Detailed description:
The CMS manages the complete academic workflow of a higher-education institution within a single PostgreSQL database. At its core, the system distinguishes between abstract courses (a course as defined in a catalog) and course editions (a concrete offering of that course in a specific academic year and semester). This separation allows the institution to maintain a stable course catalog while independently scheduling and managing each semester's offerings. Members of the system are either students or teachers. A student enrolls in an academic program, and that program defines a curriculum — a set of courses recommended across semesters, some mandatory and some elective. Students may switch academic programs over time; each enrollment and disenrollment is recorded with its respective date, and a student may even re-enroll in a previously attended program. When switching programs, courses that have been declared equivalent across programs are recognised, so that a student does not lose credit for passed work covered by an equivalent course in the new program. Courses may have prerequisites, forming a directed dependency graph across the catalog. Teachers are assigned to course editions, and students who qualify may serve as teaching assistants to teachers. Each semester, a student's enrollment is recorded as a Semester Enrollment, which lists the specific course editions the student is taking that term through individual Course Enrollment records. The Course Enrollment is the central linking entity of the system: a student can only submit exercises, attempt exams, receive a final grade, or respond to surveys for a course edition they are concretely enrolled in. Final grades are recorded per course enrollment. Assessment is handled through two mechanisms: exercises (assignments with deadlines, submissions, and grading) and exams (scheduled events composed of individual problems, supporting multiple attempts per student with per-problem answers and points). Course editions also host lecture materials, announcements (which support threaded replies), and surveys (with defined options and student responses). Members can exchange direct private messages with one another.

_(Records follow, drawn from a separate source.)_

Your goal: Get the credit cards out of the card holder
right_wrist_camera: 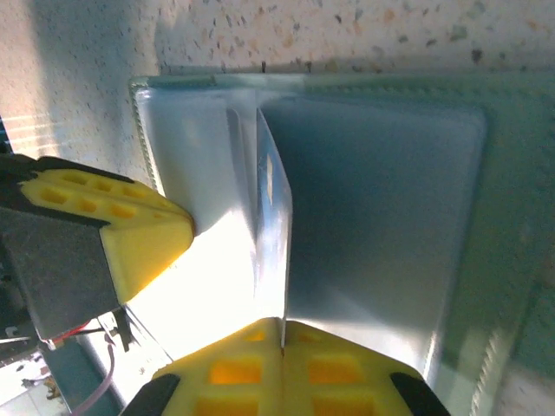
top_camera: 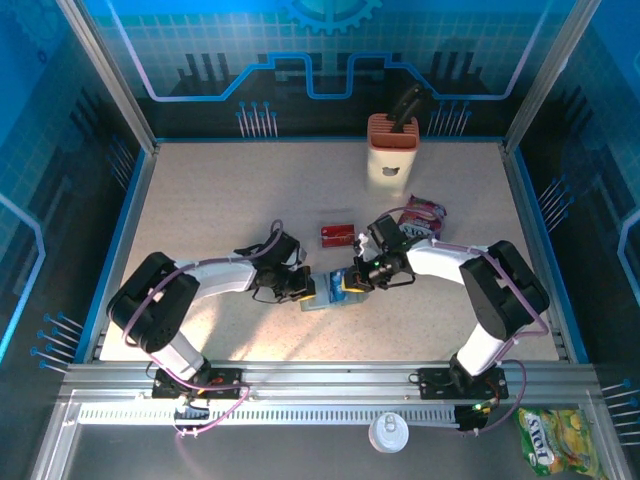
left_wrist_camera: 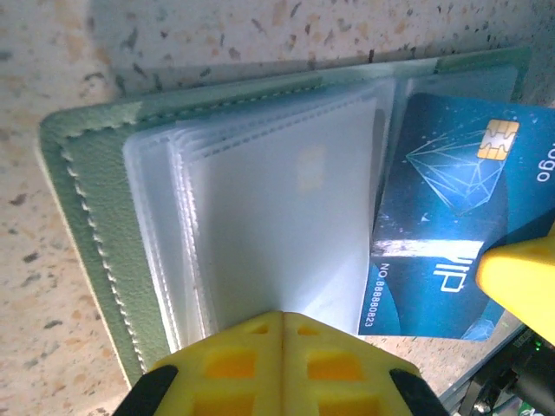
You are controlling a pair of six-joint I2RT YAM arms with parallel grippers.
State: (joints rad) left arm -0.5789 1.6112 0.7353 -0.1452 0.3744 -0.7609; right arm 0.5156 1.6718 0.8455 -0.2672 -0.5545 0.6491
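Note:
The card holder (left_wrist_camera: 87, 191) lies open on the table, grey-green with a stack of clear plastic sleeves (left_wrist_camera: 286, 199). My left gripper (left_wrist_camera: 283, 316) is shut on the near edge of those sleeves. A blue credit card (left_wrist_camera: 451, 199) with a gold chip sticks out past the holder's right half. My right gripper (right_wrist_camera: 284, 322) is shut on it, and the card (right_wrist_camera: 271, 173) stands edge-on between the jaws. In the top view both grippers meet over the holder (top_camera: 322, 301), left (top_camera: 301, 288) and right (top_camera: 352, 281). A red credit card (top_camera: 338, 234) lies flat on the table behind them.
A crinkled purple-red snack packet (top_camera: 423, 214) lies just behind the right arm. The tall orange-and-cream block (top_camera: 392, 150) stands at the back. A white lid (top_camera: 388, 432) and a yellow-green snack bag (top_camera: 548, 440) sit off the table in front.

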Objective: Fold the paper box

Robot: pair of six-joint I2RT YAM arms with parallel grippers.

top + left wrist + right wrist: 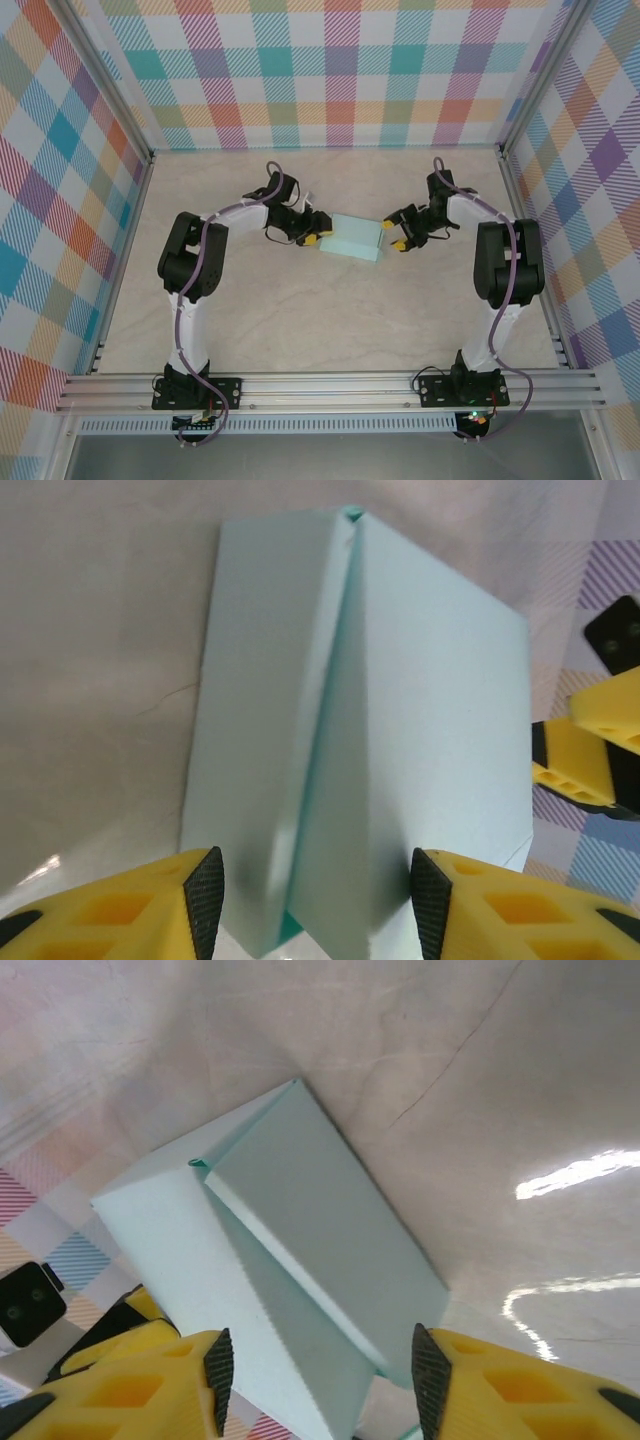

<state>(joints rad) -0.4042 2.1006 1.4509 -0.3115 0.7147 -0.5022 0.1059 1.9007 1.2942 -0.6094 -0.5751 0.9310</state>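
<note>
The paper box [355, 238] is pale mint card lying on the table between the two arms. Its two long flaps [400, 700] lean together into a ridge with a slit along the middle. My left gripper [316, 235] is at the box's left end. In the left wrist view the left gripper [318, 900] stands open, its pads astride the ridge. My right gripper [396, 236] is at the box's right end. From the right wrist, the box [300, 1240] runs away from the open right gripper [318, 1380], whose pads flank its near corner.
The pale marbled tabletop [330, 320] is boxed in by plaid walls [330, 70] at the back and both sides. A metal rail [330, 385] carrying the arm bases runs along the near edge. The right gripper's yellow fingers [590, 750] show past the box's far end.
</note>
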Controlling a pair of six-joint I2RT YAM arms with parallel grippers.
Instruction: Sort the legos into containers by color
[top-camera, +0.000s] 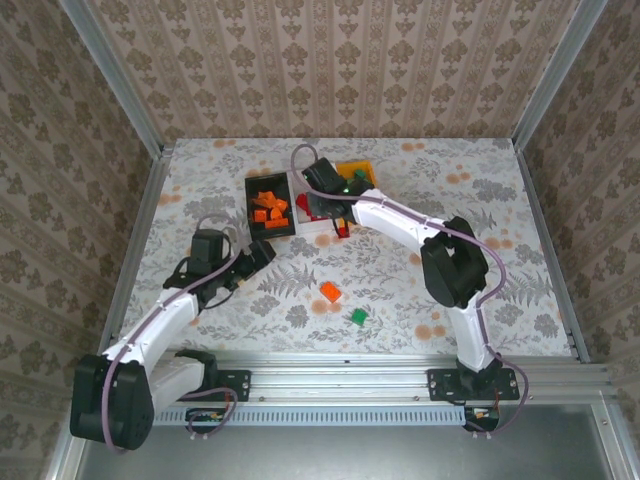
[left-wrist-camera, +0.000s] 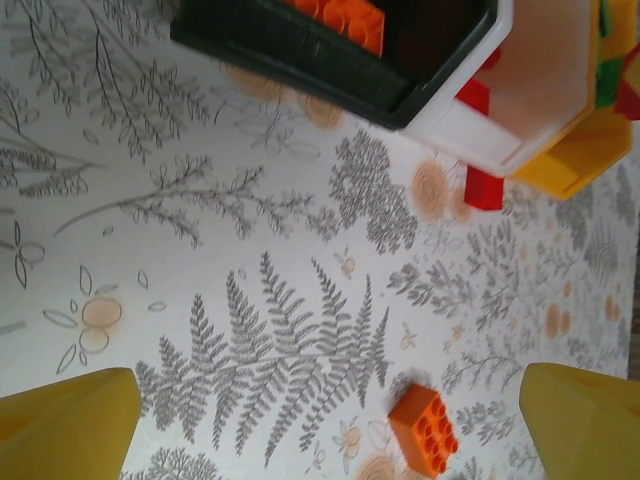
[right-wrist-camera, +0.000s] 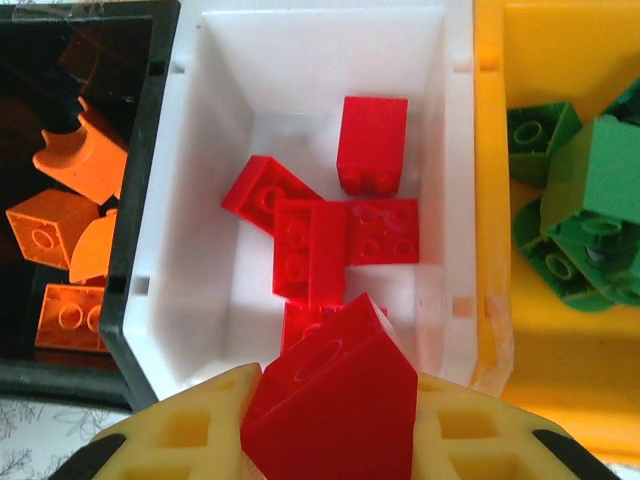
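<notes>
The right wrist view shows the right gripper clamped on a red brick above the near end of the white bin. Red bricks lie inside that bin. To either side, orange bricks fill the black bin and green bricks the yellow bin.

The top view adds two loose pieces on the table toward its near edge, an orange brick and a green brick.

In the left wrist view, the left gripper hangs over the table, fingers apart and empty. That view also shows a stray red brick on the table, just beside the white bin.
</notes>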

Who is the database and project intended for?
The database and application are intended to be owned and operated by a higher-education institution - such as a faculty or university - and provided as an internal service to its students, teachers, and administrative staff. The institution is responsible for maintaining the course catalog, academic programs, and member accounts.

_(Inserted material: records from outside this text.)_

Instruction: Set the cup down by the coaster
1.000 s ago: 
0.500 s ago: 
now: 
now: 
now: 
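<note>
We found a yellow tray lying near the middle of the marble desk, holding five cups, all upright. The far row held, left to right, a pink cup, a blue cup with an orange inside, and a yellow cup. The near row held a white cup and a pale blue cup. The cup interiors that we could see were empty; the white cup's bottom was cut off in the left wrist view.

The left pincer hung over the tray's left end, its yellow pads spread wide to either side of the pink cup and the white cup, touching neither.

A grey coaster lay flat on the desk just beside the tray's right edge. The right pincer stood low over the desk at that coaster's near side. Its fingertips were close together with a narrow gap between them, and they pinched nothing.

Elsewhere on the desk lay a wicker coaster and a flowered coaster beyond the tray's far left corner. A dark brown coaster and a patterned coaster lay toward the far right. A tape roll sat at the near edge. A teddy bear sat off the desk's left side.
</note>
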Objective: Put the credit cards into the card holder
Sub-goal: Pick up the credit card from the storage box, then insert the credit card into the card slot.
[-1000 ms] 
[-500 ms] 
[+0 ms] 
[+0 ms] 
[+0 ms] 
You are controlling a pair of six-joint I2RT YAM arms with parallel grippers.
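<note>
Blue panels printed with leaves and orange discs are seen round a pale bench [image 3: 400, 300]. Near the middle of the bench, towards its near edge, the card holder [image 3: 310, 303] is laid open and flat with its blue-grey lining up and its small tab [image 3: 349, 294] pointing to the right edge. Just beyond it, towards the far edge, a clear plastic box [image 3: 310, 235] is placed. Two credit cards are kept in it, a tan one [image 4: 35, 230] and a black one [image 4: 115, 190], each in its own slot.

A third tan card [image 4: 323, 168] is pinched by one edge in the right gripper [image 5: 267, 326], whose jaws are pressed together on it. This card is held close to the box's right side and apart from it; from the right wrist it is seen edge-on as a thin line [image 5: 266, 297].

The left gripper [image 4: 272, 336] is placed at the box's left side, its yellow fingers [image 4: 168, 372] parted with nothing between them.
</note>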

What problems does it solve?
Higher-education institutions typically rely on a fragmented set of tools for course scheduling, enrollment tracking, assessment, communication, and grading. The CMS consolidates all of these into one system, reducing administrative overhead and eliminating data inconsistencies that arise from maintaining multiple disconnected databases. It additionally handles the complexity of students switching academic programs, including the recognition of equivalent courses across programs — a scenario that manual processes typically handle inconsistently.

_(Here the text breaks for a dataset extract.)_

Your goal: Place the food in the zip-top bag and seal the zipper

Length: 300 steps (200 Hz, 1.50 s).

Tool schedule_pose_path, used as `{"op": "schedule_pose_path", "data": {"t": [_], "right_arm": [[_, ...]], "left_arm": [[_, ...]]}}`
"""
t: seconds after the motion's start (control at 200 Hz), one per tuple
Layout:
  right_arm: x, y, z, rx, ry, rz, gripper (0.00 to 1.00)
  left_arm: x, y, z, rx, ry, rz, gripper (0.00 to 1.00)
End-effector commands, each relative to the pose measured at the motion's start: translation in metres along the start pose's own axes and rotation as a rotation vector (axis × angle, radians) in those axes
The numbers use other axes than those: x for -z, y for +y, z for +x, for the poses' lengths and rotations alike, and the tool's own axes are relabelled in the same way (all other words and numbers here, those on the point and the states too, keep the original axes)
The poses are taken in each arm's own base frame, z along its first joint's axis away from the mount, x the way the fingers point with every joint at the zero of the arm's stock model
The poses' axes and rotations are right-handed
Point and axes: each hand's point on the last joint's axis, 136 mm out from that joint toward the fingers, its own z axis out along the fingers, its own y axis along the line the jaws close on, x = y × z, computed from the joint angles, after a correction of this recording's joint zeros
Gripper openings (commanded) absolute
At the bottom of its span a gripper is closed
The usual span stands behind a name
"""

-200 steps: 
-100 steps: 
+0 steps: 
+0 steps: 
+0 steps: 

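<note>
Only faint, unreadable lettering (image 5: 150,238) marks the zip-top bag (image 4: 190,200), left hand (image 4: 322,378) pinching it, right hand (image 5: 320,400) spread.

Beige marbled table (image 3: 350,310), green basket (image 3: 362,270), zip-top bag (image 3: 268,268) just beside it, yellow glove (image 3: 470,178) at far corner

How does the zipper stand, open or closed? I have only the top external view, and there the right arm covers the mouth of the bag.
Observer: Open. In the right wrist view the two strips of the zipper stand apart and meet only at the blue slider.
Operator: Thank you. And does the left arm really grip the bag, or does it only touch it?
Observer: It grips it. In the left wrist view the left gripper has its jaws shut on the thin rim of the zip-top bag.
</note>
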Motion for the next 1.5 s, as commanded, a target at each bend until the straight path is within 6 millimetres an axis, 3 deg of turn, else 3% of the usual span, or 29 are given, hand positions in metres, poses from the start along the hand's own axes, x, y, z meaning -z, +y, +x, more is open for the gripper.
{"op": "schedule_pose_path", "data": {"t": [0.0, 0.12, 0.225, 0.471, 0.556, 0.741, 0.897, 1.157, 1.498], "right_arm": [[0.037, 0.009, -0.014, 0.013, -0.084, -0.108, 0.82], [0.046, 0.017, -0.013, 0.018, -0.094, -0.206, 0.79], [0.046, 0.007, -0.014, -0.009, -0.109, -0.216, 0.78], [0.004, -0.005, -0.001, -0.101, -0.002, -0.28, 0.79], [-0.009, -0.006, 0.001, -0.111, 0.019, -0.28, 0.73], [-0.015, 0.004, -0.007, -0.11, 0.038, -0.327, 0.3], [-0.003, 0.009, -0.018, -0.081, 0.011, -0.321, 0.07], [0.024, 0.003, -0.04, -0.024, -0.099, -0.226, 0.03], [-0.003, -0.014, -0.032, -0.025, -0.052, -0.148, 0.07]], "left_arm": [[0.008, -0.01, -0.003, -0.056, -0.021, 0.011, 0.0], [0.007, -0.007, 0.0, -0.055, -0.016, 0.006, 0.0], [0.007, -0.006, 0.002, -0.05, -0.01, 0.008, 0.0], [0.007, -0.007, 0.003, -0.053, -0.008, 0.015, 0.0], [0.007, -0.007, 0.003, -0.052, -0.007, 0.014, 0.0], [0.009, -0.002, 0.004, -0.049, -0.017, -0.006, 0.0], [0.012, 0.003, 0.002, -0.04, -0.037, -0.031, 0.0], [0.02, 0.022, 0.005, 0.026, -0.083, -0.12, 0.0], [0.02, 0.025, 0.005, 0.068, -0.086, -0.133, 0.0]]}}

What types of users will have access?
Three user roles interact with the system: students (who enroll in programs and courses, submit exercises, attempt exams, respond to surveys, and communicate with teachers), teachers (who manage course content, grade submissions, post announcements, and conduct exams), and administrators (who manage the member registry, academic programs, course catalog, and equivalence declarations). Teaching assistants are students who additionally take on a supporting teaching role for a specific teacher.
How is it different from existing solutions?
General-purpose learning management systems such as Moodle or Canvas cover some of the same ground, but they are not designed around a structured relational academic data model. They typically lack first-class support for academic program curricula with prerequisite chains, course equivalence across programs, per-semester enrollment records as auditable entities, or fine-grained exam modeling with per-problem attempts and answers. The CMS is designed from the ground up as a data-model-first system, built around a comprehensive relational schema that captures the full academic lifecycle.